Exercise data:
▼

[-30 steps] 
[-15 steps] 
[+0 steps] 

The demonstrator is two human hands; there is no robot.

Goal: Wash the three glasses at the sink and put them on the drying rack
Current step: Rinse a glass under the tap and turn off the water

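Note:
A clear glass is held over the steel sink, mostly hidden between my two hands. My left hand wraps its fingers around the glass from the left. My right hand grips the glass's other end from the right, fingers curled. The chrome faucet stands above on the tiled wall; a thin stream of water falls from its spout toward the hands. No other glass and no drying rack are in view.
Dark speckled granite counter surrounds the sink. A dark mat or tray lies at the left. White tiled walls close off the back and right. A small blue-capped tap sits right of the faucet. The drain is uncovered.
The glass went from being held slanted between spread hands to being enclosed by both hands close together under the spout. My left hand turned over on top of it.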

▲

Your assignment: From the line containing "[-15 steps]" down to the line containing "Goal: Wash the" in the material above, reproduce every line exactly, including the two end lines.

Answer space:
[-15 steps] 
[+0 steps] 

The demonstrator is two human hands; there is no robot.

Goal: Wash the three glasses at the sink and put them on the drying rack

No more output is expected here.